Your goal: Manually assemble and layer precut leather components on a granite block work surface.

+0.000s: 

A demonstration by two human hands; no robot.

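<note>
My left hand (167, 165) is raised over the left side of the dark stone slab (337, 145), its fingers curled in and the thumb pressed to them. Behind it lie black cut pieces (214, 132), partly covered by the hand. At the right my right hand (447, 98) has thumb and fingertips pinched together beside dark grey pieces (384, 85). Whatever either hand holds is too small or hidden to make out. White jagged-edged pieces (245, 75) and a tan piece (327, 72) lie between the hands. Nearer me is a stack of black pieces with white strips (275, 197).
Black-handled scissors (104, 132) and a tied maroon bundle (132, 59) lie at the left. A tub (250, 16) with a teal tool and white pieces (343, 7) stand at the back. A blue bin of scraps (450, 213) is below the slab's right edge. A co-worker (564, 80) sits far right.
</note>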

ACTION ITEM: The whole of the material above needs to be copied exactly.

RESPONSE TO THIS TASK:
Your goal: Manually assemble and layer precut leather components on a granite block work surface.

+0.000s: 

A demonstration by two human hands; no robot.

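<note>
My left hand (167, 165) is raised over the left side of the dark stone slab (337, 145), its fingers curled in and the thumb pressed to them. Behind it lie black cut pieces (214, 132), partly covered by the hand. At the right my right hand (447, 98) has thumb and fingertips pinched together beside dark grey pieces (384, 85). Whatever either hand holds is too small or hidden to make out. White jagged-edged pieces (245, 75) and a tan piece (327, 72) lie between the hands. Nearer me is a stack of black pieces with white strips (275, 197).
Black-handled scissors (104, 132) and a tied maroon bundle (132, 59) lie at the left. A tub (250, 16) with a teal tool and white pieces (343, 7) stand at the back. A blue bin of scraps (450, 213) is below the slab's right edge. A co-worker (564, 80) sits far right.
</note>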

There is no more to the output.